«Живу я в маленьком провинциальном городке Нещадове, название которого вам вряд ли что скажет. Бытует легенда, что во время нашествия дотошные, как собаки, монголы проскочили через Нещадов, по недосмотру его не заметив. А когда воротились, чтобы все-таки разорить его и разграбить, то города не отыскали — кружили, кружили на своих конях, будто в проклятом, гиблом месте…»
Глава пятая
В ОЖИДАНИИ АРЕСТА
Не знаю, как долго я была погружена в чтение, но мне показалось, что надо мной пролетели годы и я попала в зазор между одним и другим временем, одно из которых закончилось, а другое и не думало начинаться. Иначе говоря, так «вчиталась», что про все на свете забыла, и про неминуемый арест — тоже. А в конце — взяла и расплакалась. Мне было почти так же жутко, как и самой героине.
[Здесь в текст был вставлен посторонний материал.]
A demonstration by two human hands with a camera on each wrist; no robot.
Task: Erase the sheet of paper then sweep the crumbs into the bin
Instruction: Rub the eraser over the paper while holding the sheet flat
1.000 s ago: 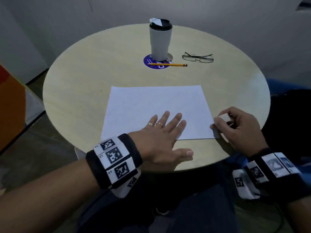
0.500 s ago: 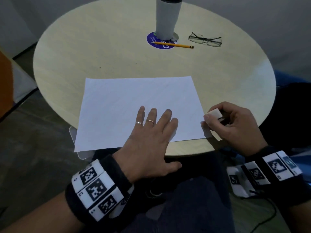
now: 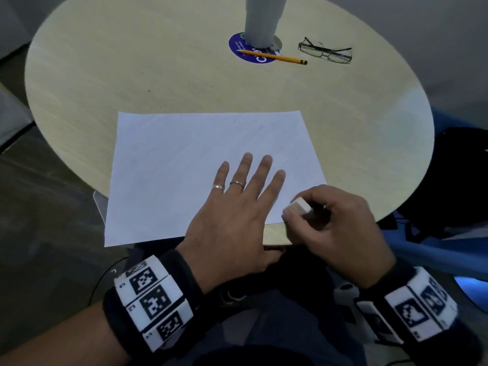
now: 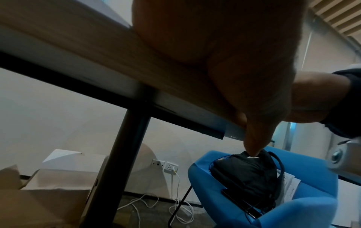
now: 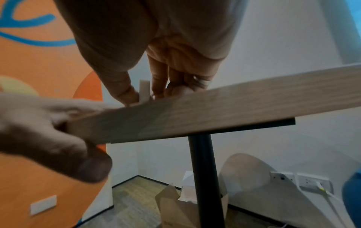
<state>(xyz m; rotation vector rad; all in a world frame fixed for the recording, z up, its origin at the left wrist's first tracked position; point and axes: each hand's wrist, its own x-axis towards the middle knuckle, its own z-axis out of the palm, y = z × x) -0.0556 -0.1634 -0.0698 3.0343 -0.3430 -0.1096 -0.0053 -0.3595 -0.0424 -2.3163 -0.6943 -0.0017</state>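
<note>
Head view: flat left hand (image 3: 232, 223) presses smooth rectangular paper (image 3: 184, 165); right hand (image 3: 340, 233) pinches blocky white eraser (image 3: 299, 206)

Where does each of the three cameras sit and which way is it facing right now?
Head: above, looking down at the white sheet of paper; left hand flat on it, right hand pinching the white eraser.
Left wrist: below the round wooden table's edge, looking under; palm shows.
Right wrist: at table-edge height; fingers pinch the eraser.
All three views share the table; the wrist views its black leg.
</note>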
То ли книжка на меня так подействовала, то ли страх перед наказанием, но возвращаться в ту жизнь, из которой я выбыла, не хотелось. Мало сказать «не хотелось» — меня от нее тошнило. Да и эта безумная героиня, уж так ли она безумна? Ведь насмерть стояла — между своими, которых больше себя любила, и жизнью. Я запомнила, как она говорила про марево, принимаемое за реальность. Мне сейчас как-то не по себе — словно переступила через порог, а дверь и захлопнулась; впрочем, я нисколько не рвусь обратно, просто идти пока больше некуда. Придется признать, что я ошибалась и что нет ничего более лживого и обманчивого, чем жизнь. Если, конечно, верить упомянутой героине. О, мне, как и ей, так бы не хотелось ни во что ввязываться! Я захлопнула книжку, вытерла рукавом слезы и подняла глаза. То, что я увидела, превзошло всякие ожидания.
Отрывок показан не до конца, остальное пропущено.